InfoQ: How can we "read the room" in virtual meetings? And how can that help us to keep everyone involved?

Lopp: If I’m running a meeting, reading the room means starting by scanning the room, saying hello, noticing little things (new haircut, new background, etc.) and then kicking off the agenda. While the meeting is going on and again assuming that the majority of the folks leave the video on, I read the room by regularly scanning attendees for engagement. It’s so hard virtually, but you can see when someone is trying to get a word in edgewise. Ok, make a note and when the current talker stops talking, bring them in.

InfoQ: How can we spot that we’re losing people, and what can we do if we see that happening?

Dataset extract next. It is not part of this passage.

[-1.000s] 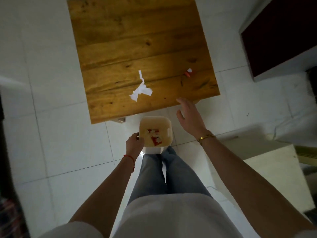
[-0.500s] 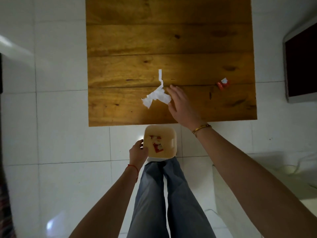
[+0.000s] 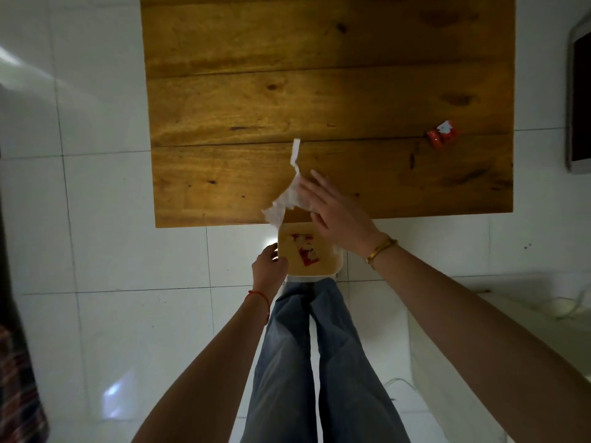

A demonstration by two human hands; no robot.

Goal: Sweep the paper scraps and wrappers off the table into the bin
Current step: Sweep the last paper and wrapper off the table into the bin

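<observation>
A torn white paper scrap (image 3: pixel 287 193) lies at the near edge of the wooden table (image 3: pixel 224 91), its lower end hanging over the rim. My right hand (image 3: pixel 335 215) lies flat with fingers spread, its fingertips pressing on the scrap. Just below the table edge sits a small beige bin (image 3: pixel 323 266) with red and white wrappers inside. My left hand (image 3: pixel 268 270) grips the bin's left rim. A red and white wrapper (image 3: pixel 443 135) rests on the table far to the right, away from both hands.
White floor tiles surround the table. My legs in blue jeans (image 3: pixel 307 362) stand right behind the bin. A dark-screened appliance (image 3: pixel 579 100) sits at the right edge, and a pale box-like object (image 3: pixel 479 314) lies at lower right.
My right hand moved left from the table edge onto the white scrap and dragged it toward the near edge over the bin. The left hand kept holding the bin.
</observation>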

Lopp: Running a meeting is work. My practice to keep folks engaged is to keep a running inner dialog of what is happening in the meeting, how the narrative is evolving, and who I would expect to be jumping in to debate as that evolution occurs. When I find unexpected silence, I call on folks, "Juliet. We were debating this in our 1:1. What do you think?"

InfoQ: What alternative mediums besides meetings can we use to interact?

Lopp: I’m biased as I’m the former VP of engineer at Slack, but I think that tool can serve much of the purpose of a meeting. Get together humans, discuss a topic, make a decision. It’s often better than a meeting because it’s timeless and there’s a clear visible record. I’ve found it takes time for cultures to see this tool as a replacement for some meetings, but once they get it, it takes off. Also, it scales better than meetings.

InfoQ: What have you learned this past year when it comes to keeping in touch when working from home?

Lopp: I’ve been preaching consistent 1:1s for years and my core 1:1 principles are even more important as we all work from home:

  • 30 minutes (at least)
  • Every week
  • No matter what

My 1:1s are not check-ins on status. They are meant to be conversations. We discuss topics of substance. We riff on those topics and see where they will take us. Sure, we have work topics to discuss, but we’re also just connecting as humans and that’s more important than ever.